Frames Per Second (Part 3): Turning a Tiny Diffusion Model into a Traveling Photobooth

Bella Nicholson

Nov 26, 2025 11 min read

Table of Contents
Introduction
A Three-Stage Approach
Lessons from the Edge
Conclusion
- Future Directions
- The Joy of Building Small

Introduction

I’m on a personal mission to recreate the Nano Banana experience on the edge…or at least get as close as physics and open-source tools will allow. In my first blogpost, I explained why Apple’s CoreML Stable Diffusion (SD) is my best bet. In the last post, I broke down how Apple squeezed a 6GB model down to 1.5GB while still delivering sub-10-second generation on iOS.

But there’s catch: Apple’s implementation breaks my use case. If I try a simple img2img portrait edit, the subject’s identity collapses. As seen in Figure 1, once I make the denoising strength high enough to change the background, my subject morphs into a loosely related stranger who just happens to be wearing a similar outfit.

**Figure 1.** Apple's CoreML Stable Diffusion models fails to maintain character consistency. We attempt to transport the lovely Sabrina Carpenter from the 2025 MTV Video Music Awards (image credit) to a festive holiday backdrop. The background and prop swaps are convincing, but the resulting blonde is definitely not Sabrina.

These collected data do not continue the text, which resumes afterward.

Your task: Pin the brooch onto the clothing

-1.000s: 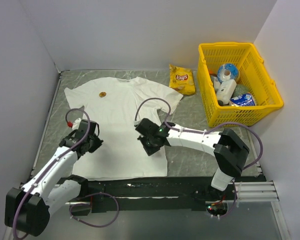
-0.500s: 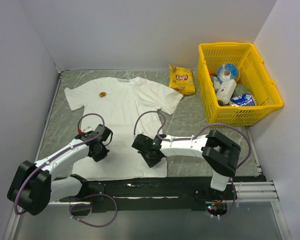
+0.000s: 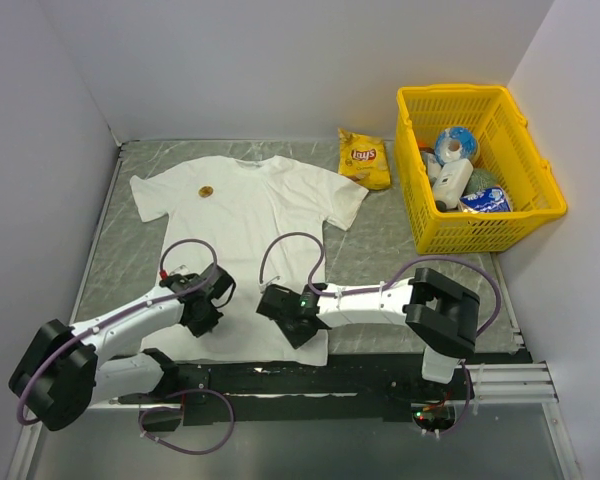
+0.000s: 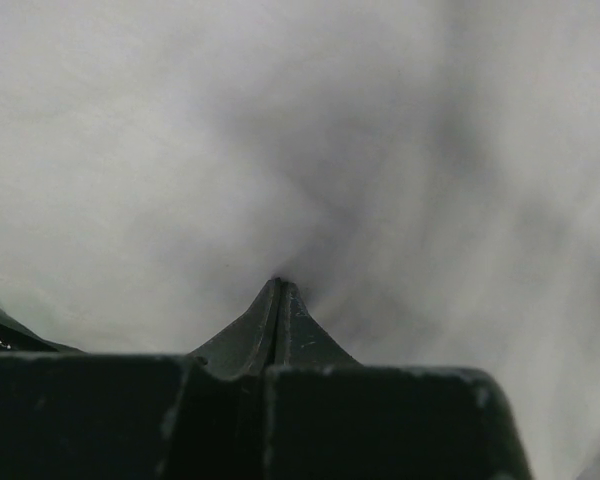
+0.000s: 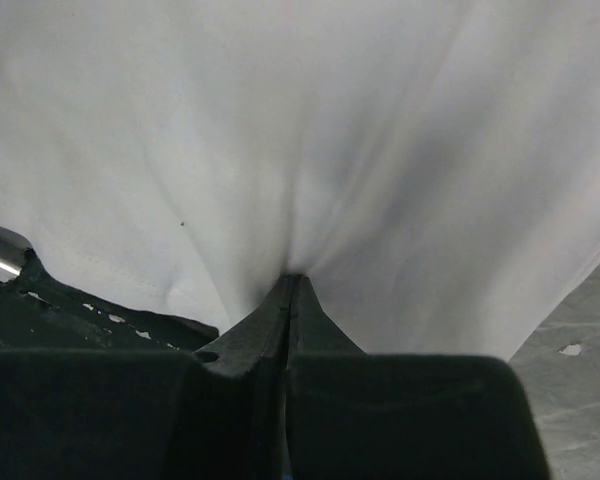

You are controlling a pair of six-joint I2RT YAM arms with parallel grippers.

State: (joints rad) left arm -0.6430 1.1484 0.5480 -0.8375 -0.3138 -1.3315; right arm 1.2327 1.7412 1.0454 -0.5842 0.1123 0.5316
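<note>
The left gripper point(image 4: 277, 285) has its jaws shut tight on a fold of the plain white cotton T-shirt point(image 3: 250, 215), near the bottom edge. The tiny round golden-brown brooch point(image 3: 206, 189) sits on the shirt's chest, well apart from both grippers. The right gripper point(image 5: 293, 280) pinches the bottom edge too, jaws shut. A yellow crisp bag point(image 3: 365, 158) lies beside a yellow plastic basket point(image 3: 460, 238).

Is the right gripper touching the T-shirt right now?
Touching. The right wrist view shows the right gripper shut on the T-shirt, cloth creases radiating from its fingertips.
</note>
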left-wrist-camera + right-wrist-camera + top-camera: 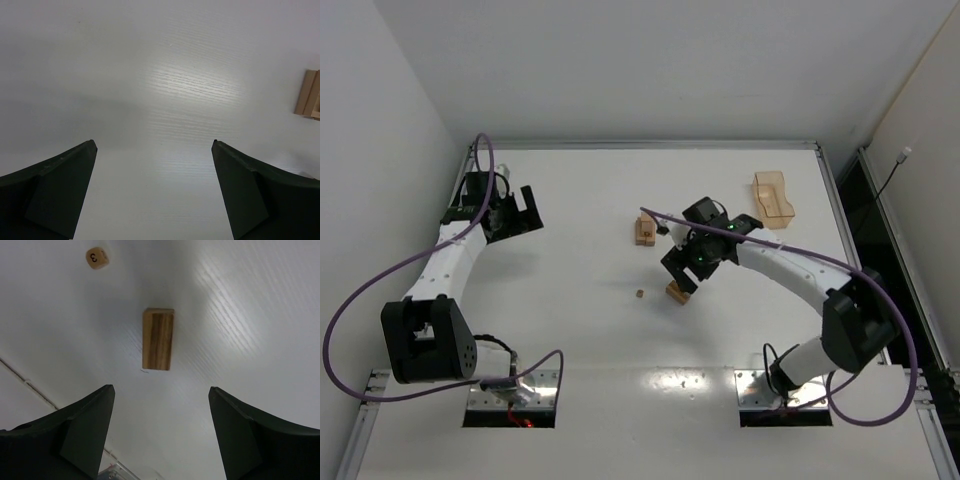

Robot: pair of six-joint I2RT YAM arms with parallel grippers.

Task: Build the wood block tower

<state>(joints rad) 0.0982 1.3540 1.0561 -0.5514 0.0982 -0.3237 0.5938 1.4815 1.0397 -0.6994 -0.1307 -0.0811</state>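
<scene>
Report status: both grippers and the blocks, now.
Left gripper open, empty. Right gripper open above loose plank. Block stack stands apart. Small cube off to the side, nothing blocking the plank.

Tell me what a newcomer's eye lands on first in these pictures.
The right tool hangs open, aimed at a lone wooden plank near the middle of the table, with a tiny cube marked 3 lying apart from it. Just beyond sits a cluster of wooden blocks, and a translucent amber box lies toward the far right. The left tool hangs open at far left.
</scene>
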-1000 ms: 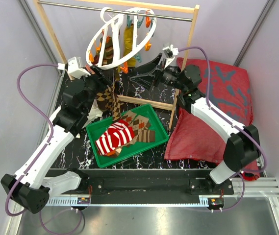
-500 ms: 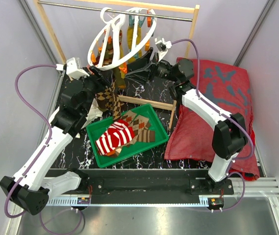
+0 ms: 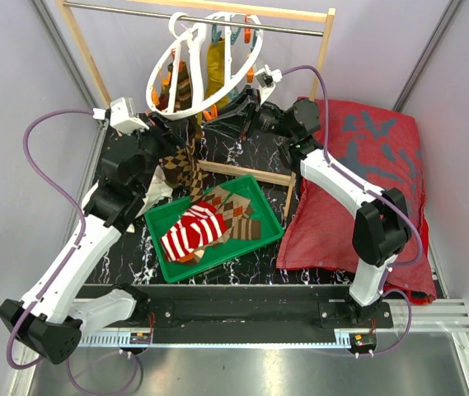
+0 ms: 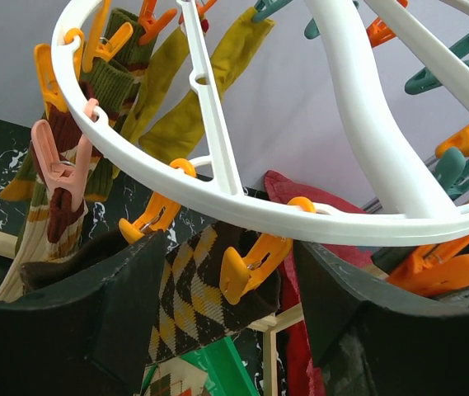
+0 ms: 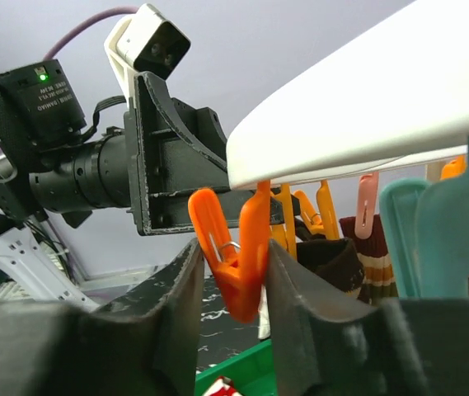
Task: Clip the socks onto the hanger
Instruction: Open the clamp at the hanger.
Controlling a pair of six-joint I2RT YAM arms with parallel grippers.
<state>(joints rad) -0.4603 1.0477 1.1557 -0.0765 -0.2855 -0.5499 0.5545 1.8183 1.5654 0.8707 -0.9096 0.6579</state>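
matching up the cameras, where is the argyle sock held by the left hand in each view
top external: argyle sock hangs left of centre, above the green tray.
left wrist: bottom centre, between the fingers.
right wrist: cannot tell; perhaps the dark bit right of the orange clip.
shared landmark: white hanger ring.

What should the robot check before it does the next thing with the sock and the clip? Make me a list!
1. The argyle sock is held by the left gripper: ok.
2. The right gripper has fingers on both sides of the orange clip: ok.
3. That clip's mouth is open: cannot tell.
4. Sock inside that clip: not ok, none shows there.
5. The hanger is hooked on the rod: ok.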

If I rely solely on Apple’s CoreML Stable Diffusion model, I run into an impossible trade-off:

Low strength (0.3-0.5): Character consistency is maintained, but the background barely changes
High strength (0.7-0.9): Background transforms perfectly to align with the given text prompt; however, the person pictures just becomes unrecognizable.

This is hardly a surprise, since (a) the original Nano Banana model (released in August 2025) broke the internet for its ability to maintain character consistency and (b) we’re working with a hyper-optimized version of a 2022 model. The problem with our approach is that Stable Diffusion can’t distinguish between “keep this” and “change that”. It’s trying to equally transform each pixel. Hence, it’s trying to do two conflicting jobs at once: preserve user identity and dramatically transform the background.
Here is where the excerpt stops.